◆ **WHAT YOU NEED TO DO**
Report every line of the data where the string "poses" appears.

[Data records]
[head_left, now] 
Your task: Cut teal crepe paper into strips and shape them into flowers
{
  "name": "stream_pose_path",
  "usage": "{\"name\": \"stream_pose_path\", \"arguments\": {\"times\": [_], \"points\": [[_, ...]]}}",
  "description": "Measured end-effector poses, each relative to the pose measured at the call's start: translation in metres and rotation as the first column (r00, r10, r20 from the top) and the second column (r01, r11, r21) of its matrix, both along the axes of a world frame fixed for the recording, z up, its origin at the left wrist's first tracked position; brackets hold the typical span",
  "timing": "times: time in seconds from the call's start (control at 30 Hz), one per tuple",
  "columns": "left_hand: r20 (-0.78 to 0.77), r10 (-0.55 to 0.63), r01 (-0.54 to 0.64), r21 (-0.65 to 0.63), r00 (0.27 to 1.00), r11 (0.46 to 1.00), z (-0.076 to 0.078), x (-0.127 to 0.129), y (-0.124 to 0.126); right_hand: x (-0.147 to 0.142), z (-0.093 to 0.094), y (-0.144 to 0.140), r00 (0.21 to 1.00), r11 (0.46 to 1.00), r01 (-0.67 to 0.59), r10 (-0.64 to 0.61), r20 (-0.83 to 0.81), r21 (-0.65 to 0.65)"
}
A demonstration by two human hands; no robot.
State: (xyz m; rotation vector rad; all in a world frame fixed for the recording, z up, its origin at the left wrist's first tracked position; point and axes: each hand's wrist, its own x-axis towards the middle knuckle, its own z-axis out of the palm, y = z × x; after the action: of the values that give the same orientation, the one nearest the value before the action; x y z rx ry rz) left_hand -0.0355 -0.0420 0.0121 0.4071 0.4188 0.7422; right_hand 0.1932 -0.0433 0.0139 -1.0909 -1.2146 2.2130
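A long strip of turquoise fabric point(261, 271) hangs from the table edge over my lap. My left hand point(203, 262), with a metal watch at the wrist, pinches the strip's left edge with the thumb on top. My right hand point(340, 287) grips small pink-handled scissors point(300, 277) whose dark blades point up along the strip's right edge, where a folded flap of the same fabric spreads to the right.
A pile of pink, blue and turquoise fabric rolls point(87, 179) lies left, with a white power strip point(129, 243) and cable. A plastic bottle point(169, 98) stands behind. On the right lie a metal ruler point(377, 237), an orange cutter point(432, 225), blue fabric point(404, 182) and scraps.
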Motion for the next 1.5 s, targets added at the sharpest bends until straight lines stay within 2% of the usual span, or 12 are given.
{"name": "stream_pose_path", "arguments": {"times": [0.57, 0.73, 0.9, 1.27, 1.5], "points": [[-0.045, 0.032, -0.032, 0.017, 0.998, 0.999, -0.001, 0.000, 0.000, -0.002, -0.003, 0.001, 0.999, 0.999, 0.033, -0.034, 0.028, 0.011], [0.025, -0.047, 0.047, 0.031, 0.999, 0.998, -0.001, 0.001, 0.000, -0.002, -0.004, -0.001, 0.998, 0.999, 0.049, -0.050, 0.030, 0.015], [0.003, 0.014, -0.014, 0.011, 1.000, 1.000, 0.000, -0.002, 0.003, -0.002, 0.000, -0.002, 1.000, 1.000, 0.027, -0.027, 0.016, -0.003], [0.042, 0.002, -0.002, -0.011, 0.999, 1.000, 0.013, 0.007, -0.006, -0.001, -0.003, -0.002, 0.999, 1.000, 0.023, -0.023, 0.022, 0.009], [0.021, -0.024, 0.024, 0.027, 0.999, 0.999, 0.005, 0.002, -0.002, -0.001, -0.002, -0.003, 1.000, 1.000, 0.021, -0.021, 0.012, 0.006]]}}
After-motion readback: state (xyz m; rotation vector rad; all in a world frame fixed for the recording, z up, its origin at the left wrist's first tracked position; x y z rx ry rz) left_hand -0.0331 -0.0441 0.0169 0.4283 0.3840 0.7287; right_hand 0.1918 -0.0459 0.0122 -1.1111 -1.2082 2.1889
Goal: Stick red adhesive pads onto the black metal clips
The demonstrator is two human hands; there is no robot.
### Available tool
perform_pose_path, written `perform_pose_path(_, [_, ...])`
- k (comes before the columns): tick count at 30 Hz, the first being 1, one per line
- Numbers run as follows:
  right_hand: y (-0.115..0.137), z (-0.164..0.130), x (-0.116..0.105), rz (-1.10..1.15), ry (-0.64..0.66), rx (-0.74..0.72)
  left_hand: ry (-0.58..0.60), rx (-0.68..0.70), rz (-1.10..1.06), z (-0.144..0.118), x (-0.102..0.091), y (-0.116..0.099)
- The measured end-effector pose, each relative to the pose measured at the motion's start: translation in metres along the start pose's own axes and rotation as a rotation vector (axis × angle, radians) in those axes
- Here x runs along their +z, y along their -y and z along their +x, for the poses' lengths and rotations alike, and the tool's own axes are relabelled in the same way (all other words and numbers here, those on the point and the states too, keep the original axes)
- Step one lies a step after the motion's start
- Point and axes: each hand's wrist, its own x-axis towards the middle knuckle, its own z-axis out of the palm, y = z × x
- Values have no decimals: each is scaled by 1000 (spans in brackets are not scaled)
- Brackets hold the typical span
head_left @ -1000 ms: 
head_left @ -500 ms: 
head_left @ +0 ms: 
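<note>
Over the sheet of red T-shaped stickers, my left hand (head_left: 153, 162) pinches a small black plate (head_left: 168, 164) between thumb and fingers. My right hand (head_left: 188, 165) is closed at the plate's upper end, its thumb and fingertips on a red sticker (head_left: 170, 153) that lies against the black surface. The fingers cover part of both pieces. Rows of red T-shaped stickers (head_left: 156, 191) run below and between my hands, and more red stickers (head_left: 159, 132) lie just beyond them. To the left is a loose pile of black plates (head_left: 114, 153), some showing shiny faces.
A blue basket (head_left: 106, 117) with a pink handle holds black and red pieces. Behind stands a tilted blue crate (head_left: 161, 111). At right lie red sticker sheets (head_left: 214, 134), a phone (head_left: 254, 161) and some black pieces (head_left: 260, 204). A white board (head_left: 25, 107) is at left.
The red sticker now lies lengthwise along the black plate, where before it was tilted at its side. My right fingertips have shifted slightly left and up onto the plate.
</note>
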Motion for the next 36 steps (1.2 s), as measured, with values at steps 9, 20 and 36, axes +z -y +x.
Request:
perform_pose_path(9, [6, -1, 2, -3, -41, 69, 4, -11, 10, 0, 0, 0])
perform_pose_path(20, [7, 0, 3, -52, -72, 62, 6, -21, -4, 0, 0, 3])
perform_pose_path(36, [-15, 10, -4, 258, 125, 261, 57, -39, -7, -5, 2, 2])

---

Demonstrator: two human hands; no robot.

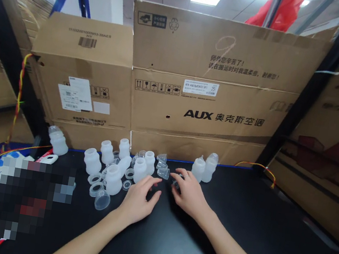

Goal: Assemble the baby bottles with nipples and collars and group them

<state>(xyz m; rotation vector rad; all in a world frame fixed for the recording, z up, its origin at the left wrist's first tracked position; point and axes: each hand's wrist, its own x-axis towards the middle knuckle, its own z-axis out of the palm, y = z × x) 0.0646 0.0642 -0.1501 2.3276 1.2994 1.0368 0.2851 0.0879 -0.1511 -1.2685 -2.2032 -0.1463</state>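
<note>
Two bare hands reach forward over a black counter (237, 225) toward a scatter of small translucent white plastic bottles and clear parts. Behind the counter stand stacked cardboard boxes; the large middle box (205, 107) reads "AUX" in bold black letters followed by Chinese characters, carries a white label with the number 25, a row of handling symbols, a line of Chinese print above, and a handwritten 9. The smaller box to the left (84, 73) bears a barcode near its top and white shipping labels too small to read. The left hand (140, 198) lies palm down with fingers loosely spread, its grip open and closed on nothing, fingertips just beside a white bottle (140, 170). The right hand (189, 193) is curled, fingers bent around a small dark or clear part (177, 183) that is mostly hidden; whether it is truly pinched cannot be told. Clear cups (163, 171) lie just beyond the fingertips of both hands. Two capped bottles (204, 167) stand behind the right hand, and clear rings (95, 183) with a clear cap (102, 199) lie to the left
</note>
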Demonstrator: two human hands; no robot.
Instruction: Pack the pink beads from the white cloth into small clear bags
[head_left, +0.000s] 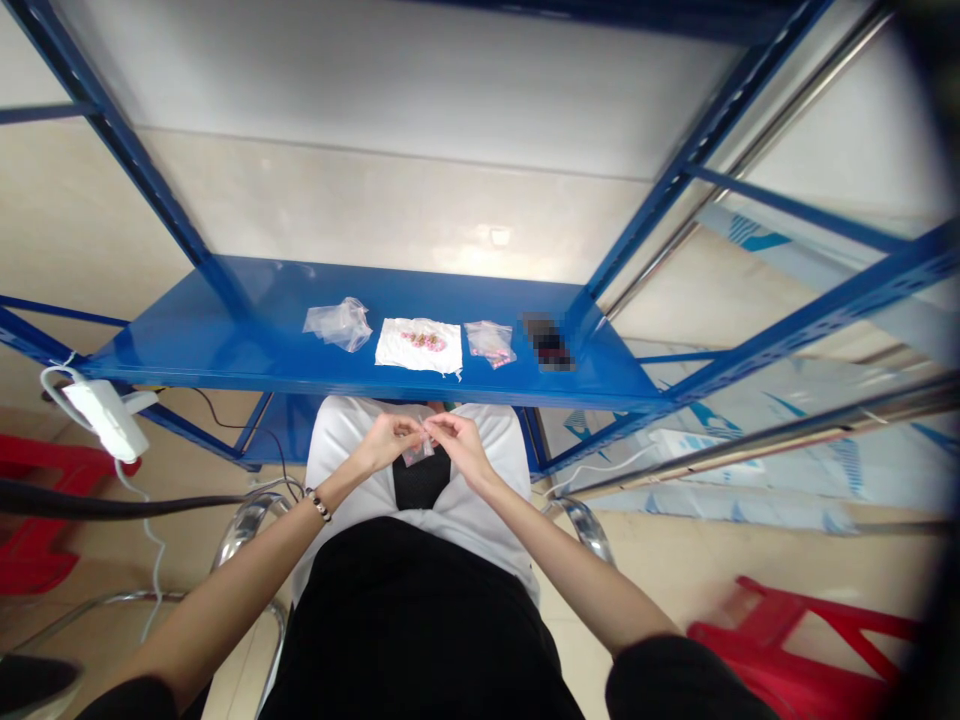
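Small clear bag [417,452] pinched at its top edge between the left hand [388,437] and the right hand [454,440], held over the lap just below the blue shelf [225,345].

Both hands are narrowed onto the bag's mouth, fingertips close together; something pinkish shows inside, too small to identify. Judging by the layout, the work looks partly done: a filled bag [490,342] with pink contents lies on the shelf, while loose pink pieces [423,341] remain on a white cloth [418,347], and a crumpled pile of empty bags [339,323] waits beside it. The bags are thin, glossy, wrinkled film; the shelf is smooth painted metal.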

◆ **WRITTEN RESPONSE**
  "description": "Measured end-effector poses, each relative to the pose measured at the call's start: translation in metres and rotation as the first column (r00, r10, r20 from the top) and the second column (r01, r11, r21) of its matrix, both along the axes of a world frame fixed for the recording, z up, its origin at the left wrist's first tracked position; brackets hold the typical span",
- Here x runs along their +z, y along their -y and z along their +x, for the poses' lengths and rotations alike, and the tool's own axes are relabelled in the same way (all other words and numbers here, those on the point and the states too, keep the original axes)

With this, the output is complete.